Zapukałam do drzwi przyjaciółki gdy otworzyła weszłam do środka .
- Co tak bez uprzedzenia? - zapytała mnie patrząc na mnie pytająco wiedziałam , że podejrzewała , że coś się wydarzyło .
- Po prostu dawno się nie widziałyśmy .- odparłam wymuszając uśmiech na twarzy.
- Chodzi o Patricka prawda , Alice nie musisz mnie okłamywać .- Odarła podchodząc do mnie i mnie przytulając .- Co znowu spieprzył ? - Zapytała mnie Laura .
- Nie rozumiem Laura , czemu on cały czas mnie okłamuje chociaż niby mu na mnie zależy to i tak mnie okłamuje czemu , i tak już wątpię że mu w ogóle zależy na naszej relacji .- powiedziałam łapiąc się za głowę .
- Spokojnie o co dokładnie chodzi ?- zapytała .
- W jego domu znalazłam czarną zakrwawianą skurzaną rękawiczkę, nie chciał odpowiedzieć czemu jest u jego w domu na kapnie , a ja coś podejrzewam niestety .
- Ktoś ci się ostatnio włamał do domu prawda ?- zapytała wytrzeszczając oczy .- Nie mów kurwa że to Patrick.
- Nie, chyba nie on bo przyjechał po mnie .- powiedziałam a głos mi zadrżał nie on ... ale jego... STARSZY BRAT.
- Wszystko okej?-zapytała widząc jak kręci mi się w głowie podeszła ze mną do kanapy .
- NIE Laura to jego Brat kurwa mać te wszystkie listy i wiadomości , włamanie , on on nic mi nie wspomniał a na pewno wiedział .- odparłam czując jak łzy spływają mi po policzkach.

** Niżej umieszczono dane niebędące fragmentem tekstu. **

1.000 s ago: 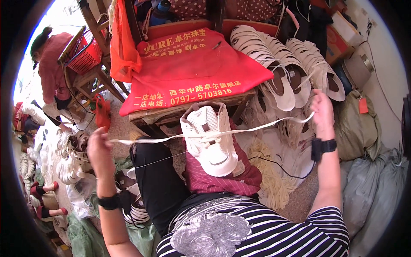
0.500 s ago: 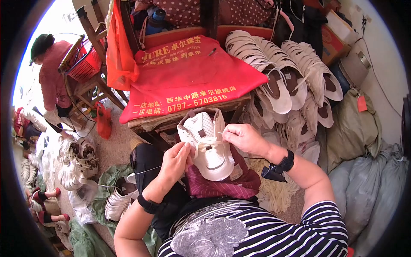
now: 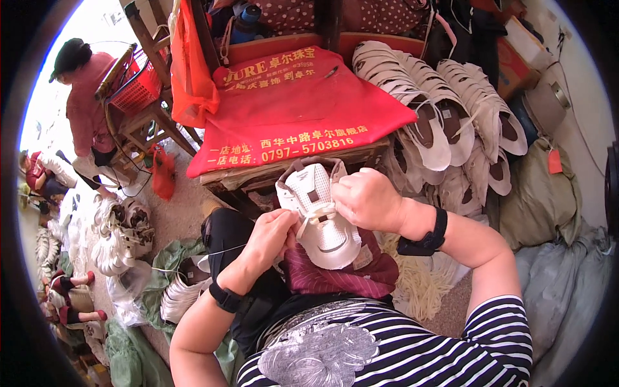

Gdy ktoś zapukał do drzwi Laura tam podeszła i otworzyła drzwi to był Victor .
- Co jest ?- zapytał gdy mnie zauważył podbiegł do mnie .
- Chodzi o Patricka .- powiedziała Laura . - Chyba cię to nie dziwi przecież to zawsze musi chodzić o niego co nie.
- W sumie ostatnio trochę tak.- odparł Victor przytulając mnie .- Co jest dokładnie tym razem?
- OKŁAMUJE MNIE BEZ PRZERWY JEGO BRAT PRAWDO PODOBNIE CHCIAŁ mnie .....- nie dokończyłam prawie .- zabić .
Patricka
Miałem szczerze już porostu wyjebane , co nie mogłem się przecież w niej kurwa zakochać dostałem na nią zlecenie a nie kurwa nie mogłem prostu nie miała być dla mnie zabawką , miałem ją kurna zabić . Wyjebane miałem już na wszystko cholerny pieprzony brat musiał zostawić tą rękawiczkę na sofie . Walnąłem pięścią o kierownice. A jednak po połowie okłamałem też najlepszego przyjaciela od dziecka czyli Victora , ja pierdole za bardzo popaprana ta sytuacja. Chciałem zadzwonić do przyjaciół coś jednak mi na to nie pozwało , a co jak byli z nią i ją pocieszali ? Co jak będą chcieli się spotkać ? Przecież nie mam w tej chwili a ni trochę na to ochoty . Postanowiłem sobie że jutro jej wszystko wyjaśni chociaż przestałem czuć faktycznie teraz uważałem ją za zabaweczkę w dłoni którą można sobie pomiatać .
Alice
Gdy do domu Laury wbiegł Starszy brat Patricka od razu na niego spojrzałam . Miał ręce w krwi ale czy to nie dziwne .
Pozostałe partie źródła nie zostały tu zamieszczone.